> Aim of the task:
Once you find the line with "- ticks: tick" in the data that follows, repeat it and every line after it exactly, through the line with "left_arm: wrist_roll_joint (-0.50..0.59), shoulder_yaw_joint".

___

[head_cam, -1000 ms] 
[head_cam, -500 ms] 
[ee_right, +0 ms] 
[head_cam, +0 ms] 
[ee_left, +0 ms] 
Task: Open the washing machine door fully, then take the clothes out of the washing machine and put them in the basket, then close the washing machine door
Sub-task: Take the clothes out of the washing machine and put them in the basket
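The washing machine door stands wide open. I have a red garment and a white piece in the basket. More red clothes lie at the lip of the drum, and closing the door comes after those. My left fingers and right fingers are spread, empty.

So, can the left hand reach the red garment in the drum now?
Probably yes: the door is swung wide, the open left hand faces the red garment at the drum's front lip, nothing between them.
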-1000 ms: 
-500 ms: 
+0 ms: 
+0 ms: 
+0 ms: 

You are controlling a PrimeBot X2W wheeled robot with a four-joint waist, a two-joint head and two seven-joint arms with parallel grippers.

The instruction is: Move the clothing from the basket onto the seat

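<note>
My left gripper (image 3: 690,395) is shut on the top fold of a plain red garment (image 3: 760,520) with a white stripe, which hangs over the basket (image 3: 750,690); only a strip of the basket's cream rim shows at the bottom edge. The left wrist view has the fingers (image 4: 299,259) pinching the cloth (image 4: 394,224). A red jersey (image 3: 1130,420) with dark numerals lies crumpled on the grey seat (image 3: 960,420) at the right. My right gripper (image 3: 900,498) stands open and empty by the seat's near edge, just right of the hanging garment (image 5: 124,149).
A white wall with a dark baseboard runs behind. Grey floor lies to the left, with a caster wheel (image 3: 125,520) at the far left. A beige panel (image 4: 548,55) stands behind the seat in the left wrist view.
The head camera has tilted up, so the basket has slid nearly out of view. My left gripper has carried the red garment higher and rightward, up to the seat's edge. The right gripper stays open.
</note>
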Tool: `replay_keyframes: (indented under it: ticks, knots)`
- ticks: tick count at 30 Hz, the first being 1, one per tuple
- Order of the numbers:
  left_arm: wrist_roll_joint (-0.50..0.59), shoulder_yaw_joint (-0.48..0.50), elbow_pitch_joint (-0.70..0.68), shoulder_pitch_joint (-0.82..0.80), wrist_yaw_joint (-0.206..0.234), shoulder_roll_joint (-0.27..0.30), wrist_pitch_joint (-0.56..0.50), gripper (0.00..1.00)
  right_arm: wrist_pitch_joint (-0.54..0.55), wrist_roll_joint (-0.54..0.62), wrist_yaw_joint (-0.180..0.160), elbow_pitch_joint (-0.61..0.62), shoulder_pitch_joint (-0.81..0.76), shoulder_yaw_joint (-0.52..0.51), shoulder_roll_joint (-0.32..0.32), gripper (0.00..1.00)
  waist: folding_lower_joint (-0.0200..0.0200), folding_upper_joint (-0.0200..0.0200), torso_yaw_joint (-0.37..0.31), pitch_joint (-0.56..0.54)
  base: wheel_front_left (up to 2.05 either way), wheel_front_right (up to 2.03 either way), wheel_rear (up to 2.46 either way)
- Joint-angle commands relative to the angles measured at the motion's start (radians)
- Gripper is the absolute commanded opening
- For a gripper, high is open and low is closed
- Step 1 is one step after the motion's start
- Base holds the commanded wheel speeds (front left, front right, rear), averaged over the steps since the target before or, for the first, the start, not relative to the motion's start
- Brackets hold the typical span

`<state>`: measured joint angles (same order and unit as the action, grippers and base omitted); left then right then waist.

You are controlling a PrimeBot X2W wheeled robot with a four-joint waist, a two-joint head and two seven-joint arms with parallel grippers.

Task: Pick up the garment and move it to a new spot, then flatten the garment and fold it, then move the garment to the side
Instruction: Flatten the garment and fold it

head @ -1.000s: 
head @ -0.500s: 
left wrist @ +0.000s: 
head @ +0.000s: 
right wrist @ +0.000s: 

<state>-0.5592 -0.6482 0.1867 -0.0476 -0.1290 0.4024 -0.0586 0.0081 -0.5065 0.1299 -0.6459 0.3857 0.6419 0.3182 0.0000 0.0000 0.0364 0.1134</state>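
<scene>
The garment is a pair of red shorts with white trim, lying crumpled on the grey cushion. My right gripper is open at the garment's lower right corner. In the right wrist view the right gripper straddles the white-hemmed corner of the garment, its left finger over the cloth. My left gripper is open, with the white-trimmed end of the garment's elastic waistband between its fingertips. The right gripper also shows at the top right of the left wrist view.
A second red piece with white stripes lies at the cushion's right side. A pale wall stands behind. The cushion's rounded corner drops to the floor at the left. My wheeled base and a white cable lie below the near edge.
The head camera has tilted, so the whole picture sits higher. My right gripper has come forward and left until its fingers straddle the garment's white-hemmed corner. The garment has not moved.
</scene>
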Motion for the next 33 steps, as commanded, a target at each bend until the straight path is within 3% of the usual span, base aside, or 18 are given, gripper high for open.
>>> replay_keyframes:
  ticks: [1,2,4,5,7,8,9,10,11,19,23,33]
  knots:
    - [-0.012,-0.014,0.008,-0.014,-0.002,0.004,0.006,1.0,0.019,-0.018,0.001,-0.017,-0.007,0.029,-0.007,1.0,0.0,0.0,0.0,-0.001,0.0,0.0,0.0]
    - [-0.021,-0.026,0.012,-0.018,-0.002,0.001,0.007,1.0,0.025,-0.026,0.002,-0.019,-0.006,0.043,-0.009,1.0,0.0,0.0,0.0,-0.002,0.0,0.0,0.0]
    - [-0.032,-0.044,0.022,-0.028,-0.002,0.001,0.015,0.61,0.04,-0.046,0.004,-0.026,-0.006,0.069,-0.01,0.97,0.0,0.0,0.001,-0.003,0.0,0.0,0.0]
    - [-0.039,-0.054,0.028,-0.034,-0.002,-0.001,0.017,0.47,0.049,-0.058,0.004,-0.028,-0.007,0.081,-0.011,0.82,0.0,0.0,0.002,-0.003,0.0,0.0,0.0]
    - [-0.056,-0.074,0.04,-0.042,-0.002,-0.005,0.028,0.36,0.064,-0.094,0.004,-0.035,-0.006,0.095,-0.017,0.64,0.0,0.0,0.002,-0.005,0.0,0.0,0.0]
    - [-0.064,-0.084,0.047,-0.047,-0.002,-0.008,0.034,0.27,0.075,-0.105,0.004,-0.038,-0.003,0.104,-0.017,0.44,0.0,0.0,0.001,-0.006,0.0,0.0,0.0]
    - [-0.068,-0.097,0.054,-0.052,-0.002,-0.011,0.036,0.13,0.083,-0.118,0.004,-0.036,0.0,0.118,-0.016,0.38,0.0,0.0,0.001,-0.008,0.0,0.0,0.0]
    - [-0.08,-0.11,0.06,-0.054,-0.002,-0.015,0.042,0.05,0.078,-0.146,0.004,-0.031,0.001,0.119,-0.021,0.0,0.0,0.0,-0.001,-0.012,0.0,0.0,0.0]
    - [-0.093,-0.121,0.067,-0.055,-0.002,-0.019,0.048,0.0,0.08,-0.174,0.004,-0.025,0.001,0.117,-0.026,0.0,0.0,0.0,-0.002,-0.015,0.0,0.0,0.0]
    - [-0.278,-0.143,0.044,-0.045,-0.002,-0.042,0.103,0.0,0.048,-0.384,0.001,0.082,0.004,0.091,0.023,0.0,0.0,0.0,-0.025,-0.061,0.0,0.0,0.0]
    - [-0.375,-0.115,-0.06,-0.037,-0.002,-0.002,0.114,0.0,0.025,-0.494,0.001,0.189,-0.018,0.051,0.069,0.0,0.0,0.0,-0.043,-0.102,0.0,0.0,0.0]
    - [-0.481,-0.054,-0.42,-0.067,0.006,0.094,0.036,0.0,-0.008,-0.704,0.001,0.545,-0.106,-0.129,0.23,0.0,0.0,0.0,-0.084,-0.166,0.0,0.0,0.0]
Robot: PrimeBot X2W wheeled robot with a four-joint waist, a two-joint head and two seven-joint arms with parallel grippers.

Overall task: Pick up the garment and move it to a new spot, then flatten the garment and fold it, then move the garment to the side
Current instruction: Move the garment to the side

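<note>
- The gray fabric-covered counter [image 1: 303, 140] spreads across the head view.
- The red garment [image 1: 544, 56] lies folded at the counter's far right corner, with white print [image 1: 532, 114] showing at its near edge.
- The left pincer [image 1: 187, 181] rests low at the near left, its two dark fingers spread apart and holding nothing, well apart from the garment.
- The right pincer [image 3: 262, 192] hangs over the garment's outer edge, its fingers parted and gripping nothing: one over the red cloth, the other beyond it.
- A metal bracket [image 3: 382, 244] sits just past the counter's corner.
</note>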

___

> Final answer:
- ticks: tick count at 30 Hz, the first being 1, one per tuple
- Order of the numbers:
  left_arm: wrist_roll_joint (-0.50..0.59), shoulder_yaw_joint (-0.48..0.50), elbow_pitch_joint (-0.70..0.68), shoulder_pitch_joint (-0.82..0.80), wrist_yaw_joint (-0.206..0.234), shoulder_roll_joint (-0.27..0.30), wrist_pitch_joint (-0.56..0.50), gripper (0.00..1.00)

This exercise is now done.